■ Required action
Reproduce exactly, from the data that follows, the line with "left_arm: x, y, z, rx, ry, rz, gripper", the line with "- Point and", and every line that lies between them.

■ Entries shown

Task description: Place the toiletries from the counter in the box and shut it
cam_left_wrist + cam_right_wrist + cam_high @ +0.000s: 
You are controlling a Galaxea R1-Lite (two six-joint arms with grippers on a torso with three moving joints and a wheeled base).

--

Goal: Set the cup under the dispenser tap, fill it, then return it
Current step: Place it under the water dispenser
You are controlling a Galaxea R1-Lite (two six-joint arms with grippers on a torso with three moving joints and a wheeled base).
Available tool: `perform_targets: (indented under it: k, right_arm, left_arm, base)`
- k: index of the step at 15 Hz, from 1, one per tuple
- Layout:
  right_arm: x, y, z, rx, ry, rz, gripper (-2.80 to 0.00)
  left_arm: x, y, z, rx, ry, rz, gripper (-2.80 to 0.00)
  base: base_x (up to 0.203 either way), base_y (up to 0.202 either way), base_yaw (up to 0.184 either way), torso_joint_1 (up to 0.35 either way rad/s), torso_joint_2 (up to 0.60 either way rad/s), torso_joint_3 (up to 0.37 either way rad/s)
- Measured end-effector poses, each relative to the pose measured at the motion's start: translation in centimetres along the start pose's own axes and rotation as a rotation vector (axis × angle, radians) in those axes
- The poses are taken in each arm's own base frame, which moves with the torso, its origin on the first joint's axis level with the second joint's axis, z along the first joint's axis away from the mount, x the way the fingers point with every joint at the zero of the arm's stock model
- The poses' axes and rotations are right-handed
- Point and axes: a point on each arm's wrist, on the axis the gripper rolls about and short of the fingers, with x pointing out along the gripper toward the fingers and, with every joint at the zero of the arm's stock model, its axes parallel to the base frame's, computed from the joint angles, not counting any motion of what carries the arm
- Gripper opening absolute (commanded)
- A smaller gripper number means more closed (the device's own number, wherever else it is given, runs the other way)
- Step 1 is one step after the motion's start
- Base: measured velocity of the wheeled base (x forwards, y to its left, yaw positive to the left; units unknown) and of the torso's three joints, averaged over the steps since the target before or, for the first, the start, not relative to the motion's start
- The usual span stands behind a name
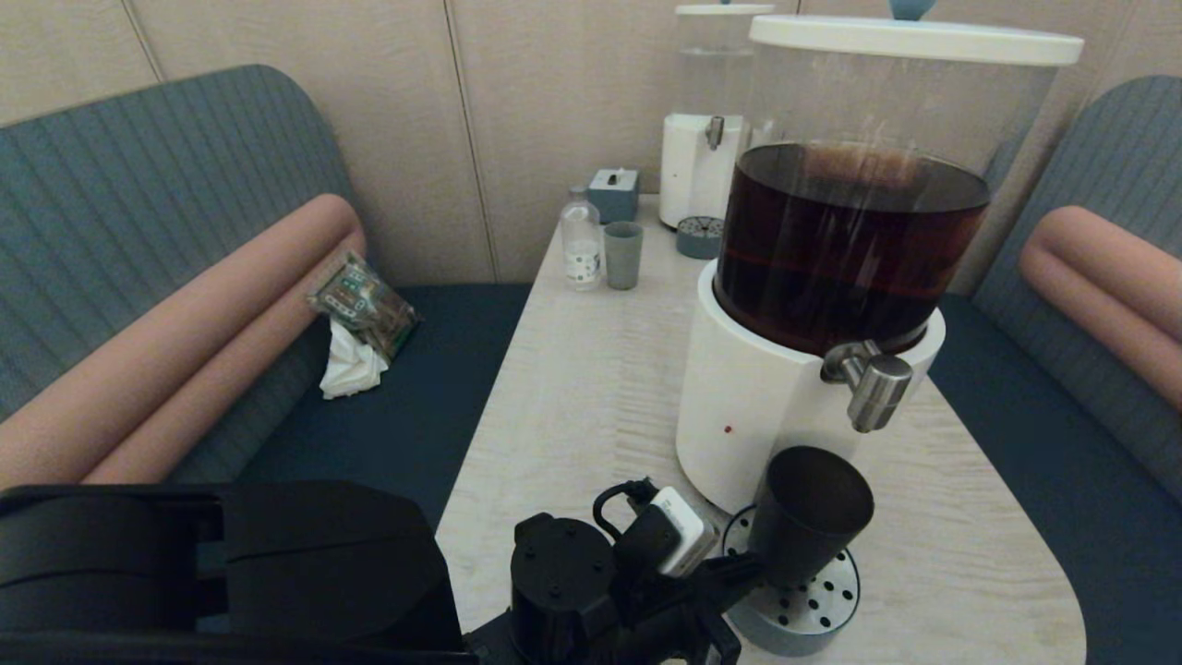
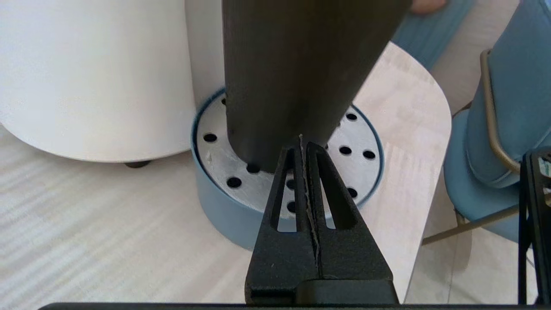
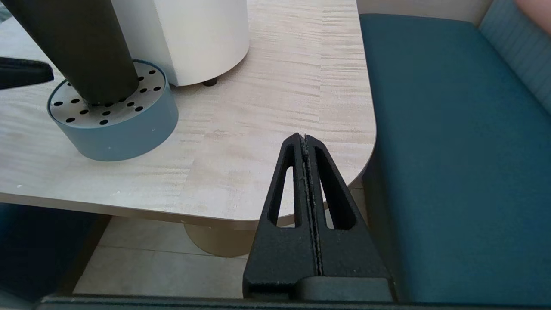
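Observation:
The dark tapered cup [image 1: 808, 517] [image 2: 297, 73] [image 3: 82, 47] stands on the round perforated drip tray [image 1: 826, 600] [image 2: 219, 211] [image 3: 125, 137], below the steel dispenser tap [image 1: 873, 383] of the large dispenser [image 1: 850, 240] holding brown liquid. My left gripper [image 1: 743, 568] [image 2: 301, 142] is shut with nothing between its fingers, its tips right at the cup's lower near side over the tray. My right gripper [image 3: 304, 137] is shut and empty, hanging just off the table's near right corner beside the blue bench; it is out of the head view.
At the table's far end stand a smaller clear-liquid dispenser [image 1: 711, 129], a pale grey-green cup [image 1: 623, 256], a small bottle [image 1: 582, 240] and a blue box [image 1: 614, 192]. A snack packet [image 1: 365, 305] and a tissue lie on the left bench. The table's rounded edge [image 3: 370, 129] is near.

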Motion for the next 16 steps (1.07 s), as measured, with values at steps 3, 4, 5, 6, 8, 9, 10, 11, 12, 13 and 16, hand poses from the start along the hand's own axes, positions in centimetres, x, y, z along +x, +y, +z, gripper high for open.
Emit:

■ Result
  left_arm: x, y, z, rx, ry, rz, gripper (-2.80 to 0.00)
  base: base_x (up to 0.203 either way), base_y (up to 0.202 either way), base_yaw (up to 0.184 either way), torso_joint_1 (up to 0.35 either way rad/s), torso_joint_2 (up to 0.60 either way rad/s), torso_joint_3 (up to 0.37 either way rad/s)
- Measured end-effector poses, each relative to the pose measured at the motion's start: translation in centimetres along the start pose's own axes and rotation as a rotation vector (axis × angle, radians) in those axes
- The poses are taken in each arm's own base frame, which moves with the torso, its origin on the first joint's axis level with the second joint's axis, z along the first joint's axis away from the mount, x the way the fingers point with every joint at the zero of the arm's stock model
- The poses' axes and rotations are right-handed
- Point and axes: a point on each arm's wrist, on the axis the gripper rolls about and short of the fingers, with x pointing out along the gripper toward the fingers and, with every joint at the zero of the arm's stock model, its axes parallel to the base frame's, computed from the joint angles, not counting any motion of what carries the arm

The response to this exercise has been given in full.